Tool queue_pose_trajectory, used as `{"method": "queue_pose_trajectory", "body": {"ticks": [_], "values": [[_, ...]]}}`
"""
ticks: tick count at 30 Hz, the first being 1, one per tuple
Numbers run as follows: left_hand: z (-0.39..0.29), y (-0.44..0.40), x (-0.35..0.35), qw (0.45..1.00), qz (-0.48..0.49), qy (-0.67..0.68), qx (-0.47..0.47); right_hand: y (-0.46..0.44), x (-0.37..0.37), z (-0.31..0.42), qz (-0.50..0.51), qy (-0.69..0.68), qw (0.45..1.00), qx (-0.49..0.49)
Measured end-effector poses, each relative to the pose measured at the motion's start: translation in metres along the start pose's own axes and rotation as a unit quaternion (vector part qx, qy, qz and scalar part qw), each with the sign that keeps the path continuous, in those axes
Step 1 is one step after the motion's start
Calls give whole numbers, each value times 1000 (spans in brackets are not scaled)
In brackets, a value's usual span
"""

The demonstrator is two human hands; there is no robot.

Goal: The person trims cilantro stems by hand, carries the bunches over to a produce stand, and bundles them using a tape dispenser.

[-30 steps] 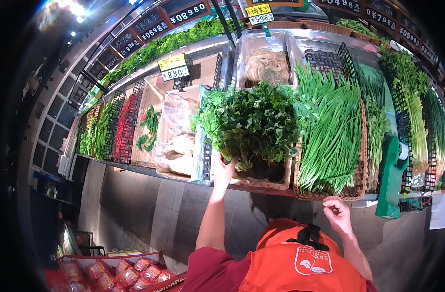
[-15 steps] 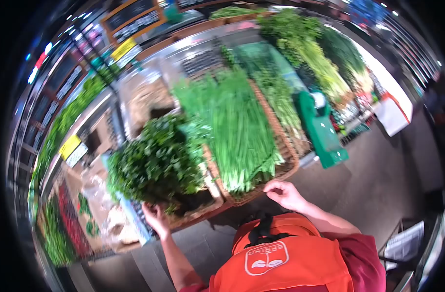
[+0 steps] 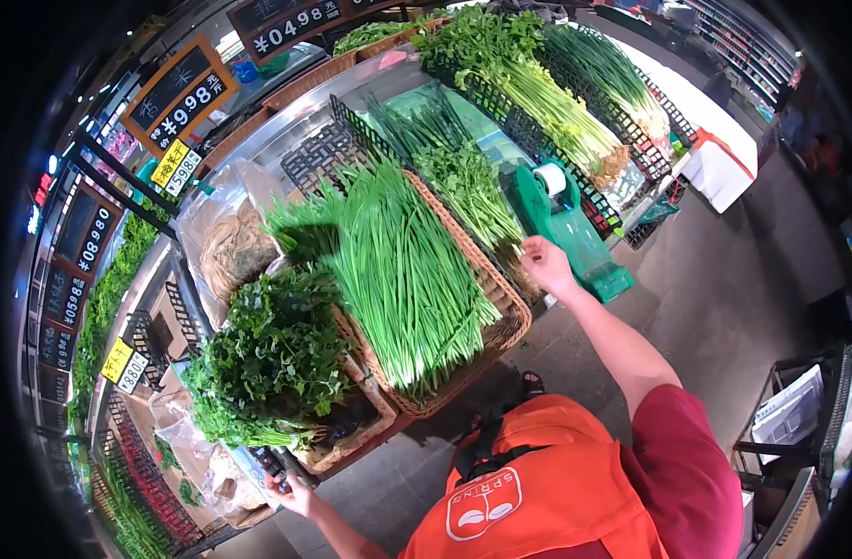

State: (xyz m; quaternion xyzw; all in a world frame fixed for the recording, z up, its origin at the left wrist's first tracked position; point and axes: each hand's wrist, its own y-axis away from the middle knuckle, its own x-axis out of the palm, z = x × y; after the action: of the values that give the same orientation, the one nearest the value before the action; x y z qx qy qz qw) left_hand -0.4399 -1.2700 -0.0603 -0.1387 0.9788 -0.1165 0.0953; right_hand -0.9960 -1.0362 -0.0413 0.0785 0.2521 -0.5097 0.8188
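Observation:
My right hand (image 3: pixel 549 268) is raised above the stems of leafy bunches (image 3: pixel 473 191), close to the green tape dispenser (image 3: pixel 561 224) with its white roll. Its fingers are loosely bent and apart, with nothing visible between them. Low on the left, my left hand (image 3: pixel 297 494) has its fingers curled at the end of a dark, knobbly thing (image 3: pixel 270 460) beside a light-blue edge; what it grips is unclear. Just above it lies a heap of dark leafy greens (image 3: pixel 277 359). Between my hands, a wicker basket (image 3: pixel 514 326) holds long green garlic chives (image 3: pixel 407 270).
Celery (image 3: pixel 556 102) and scallions (image 3: pixel 603 70) lie in black crates at the back right. A clear bag (image 3: pixel 230 228) sits behind the greens. Price boards (image 3: pixel 179 98) stand at the back left. A white box (image 3: pixel 719 172) is at right, and a cart (image 3: pixel 798 410) stands behind me.
My right hand has moved up from the basket's front corner to beside the tape dispenser. My left hand has gone lower in view, along the dark thing. The view has shifted and sharpened.

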Motion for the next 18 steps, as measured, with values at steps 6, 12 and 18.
{"method": "queue_pose_trajectory", "body": {"ticks": [6,12,18], "values": [[-98,43,15,998,-43,-21,33,-50,22,-6,28,231,972,12],[-182,110,107,997,60,33,35,-75,16,6,134,172,971,93],[-216,156,201,949,305,54,54,-106,10,-28,249,-227,929,152]]}}
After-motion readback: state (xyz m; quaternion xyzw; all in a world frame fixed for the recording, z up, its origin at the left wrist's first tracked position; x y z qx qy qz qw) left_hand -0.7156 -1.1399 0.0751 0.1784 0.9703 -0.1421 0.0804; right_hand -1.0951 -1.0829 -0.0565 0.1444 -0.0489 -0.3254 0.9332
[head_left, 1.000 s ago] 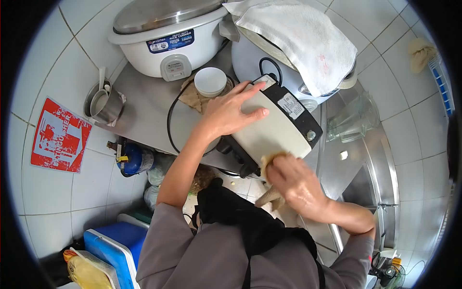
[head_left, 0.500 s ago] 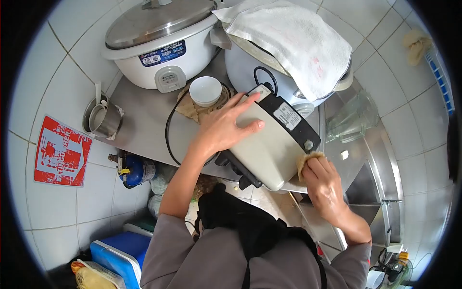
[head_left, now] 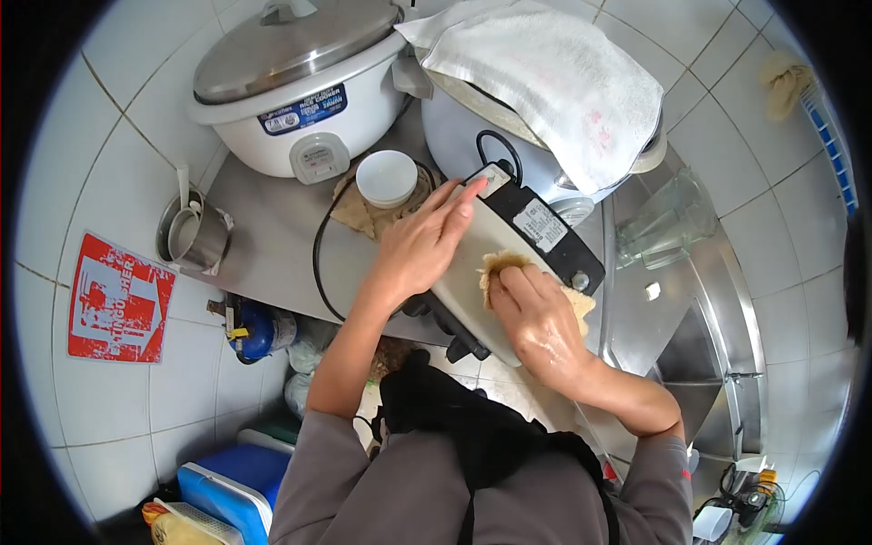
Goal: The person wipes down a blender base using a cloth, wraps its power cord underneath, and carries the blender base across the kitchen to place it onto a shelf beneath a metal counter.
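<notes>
A cream-bodied appliance with a black base, which looks like a toaster [head_left: 477,238], lies tipped on the steel counter with its labelled underside facing away from me. My left hand [head_left: 420,245] rests on its upper left part, fingers stretched out towards the base's edge. A tan cloth [head_left: 505,265] is bunched under my right hand [head_left: 543,327], whose closed fingers press it against the cream side. Part of the cloth sticks out right of the hand. Black knobs or levers [head_left: 454,336] show on the appliance's near end. Its black cord loop [head_left: 498,150] stands up at the far end.
Behind stand a white rice cooker [head_left: 282,136] and a second large pot under a white towel [head_left: 554,82]. A white bowl [head_left: 387,178] sits on a brown cloth [head_left: 354,213]. A clear jug [head_left: 668,222] lies at right, and a steel pot [head_left: 198,241] is at left.
My right hand has moved the cloth left and up, from the appliance's right edge onto its cream side. My left hand's thumb has drawn closer to its fingers.
</notes>
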The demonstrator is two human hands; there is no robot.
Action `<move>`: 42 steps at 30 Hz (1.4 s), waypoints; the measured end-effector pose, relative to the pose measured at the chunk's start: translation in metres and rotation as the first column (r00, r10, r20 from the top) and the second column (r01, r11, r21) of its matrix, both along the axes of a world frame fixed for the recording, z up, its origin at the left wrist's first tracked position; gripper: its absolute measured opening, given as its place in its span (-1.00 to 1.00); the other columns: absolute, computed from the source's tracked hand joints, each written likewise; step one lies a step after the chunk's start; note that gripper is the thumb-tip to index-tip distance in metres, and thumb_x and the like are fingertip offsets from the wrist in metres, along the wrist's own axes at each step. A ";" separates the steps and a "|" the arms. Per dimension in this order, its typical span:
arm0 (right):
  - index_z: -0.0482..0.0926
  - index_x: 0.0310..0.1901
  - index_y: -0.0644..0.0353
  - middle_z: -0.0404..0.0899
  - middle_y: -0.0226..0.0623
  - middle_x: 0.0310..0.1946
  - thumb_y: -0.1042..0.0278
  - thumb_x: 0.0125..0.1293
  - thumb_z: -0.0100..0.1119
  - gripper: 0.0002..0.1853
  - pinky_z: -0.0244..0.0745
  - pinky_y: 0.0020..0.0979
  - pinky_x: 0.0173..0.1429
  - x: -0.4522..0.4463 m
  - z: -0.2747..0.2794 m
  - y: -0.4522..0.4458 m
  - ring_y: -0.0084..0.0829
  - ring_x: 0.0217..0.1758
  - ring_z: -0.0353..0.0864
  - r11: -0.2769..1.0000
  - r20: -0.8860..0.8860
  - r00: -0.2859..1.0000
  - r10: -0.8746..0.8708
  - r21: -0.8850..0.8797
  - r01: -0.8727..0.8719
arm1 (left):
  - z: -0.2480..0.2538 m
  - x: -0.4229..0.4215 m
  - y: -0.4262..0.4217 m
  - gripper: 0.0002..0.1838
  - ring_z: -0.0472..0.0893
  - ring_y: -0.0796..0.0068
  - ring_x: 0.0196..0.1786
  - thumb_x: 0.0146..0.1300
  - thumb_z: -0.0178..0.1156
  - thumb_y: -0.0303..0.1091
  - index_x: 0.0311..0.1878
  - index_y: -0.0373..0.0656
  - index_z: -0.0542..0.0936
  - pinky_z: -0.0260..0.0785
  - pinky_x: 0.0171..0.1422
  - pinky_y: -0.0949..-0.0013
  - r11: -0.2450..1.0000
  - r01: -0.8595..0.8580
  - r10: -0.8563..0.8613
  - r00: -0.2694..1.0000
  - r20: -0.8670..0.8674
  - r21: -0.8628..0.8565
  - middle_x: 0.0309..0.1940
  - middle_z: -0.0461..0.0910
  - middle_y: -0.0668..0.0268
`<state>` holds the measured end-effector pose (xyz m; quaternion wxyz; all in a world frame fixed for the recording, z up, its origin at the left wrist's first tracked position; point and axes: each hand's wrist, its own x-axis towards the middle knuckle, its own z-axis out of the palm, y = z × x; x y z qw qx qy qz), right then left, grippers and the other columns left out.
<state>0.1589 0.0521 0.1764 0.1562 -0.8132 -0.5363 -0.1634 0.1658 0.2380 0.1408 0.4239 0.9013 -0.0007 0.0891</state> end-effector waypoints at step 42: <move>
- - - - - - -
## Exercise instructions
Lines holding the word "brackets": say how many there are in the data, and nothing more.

## Output for this task
2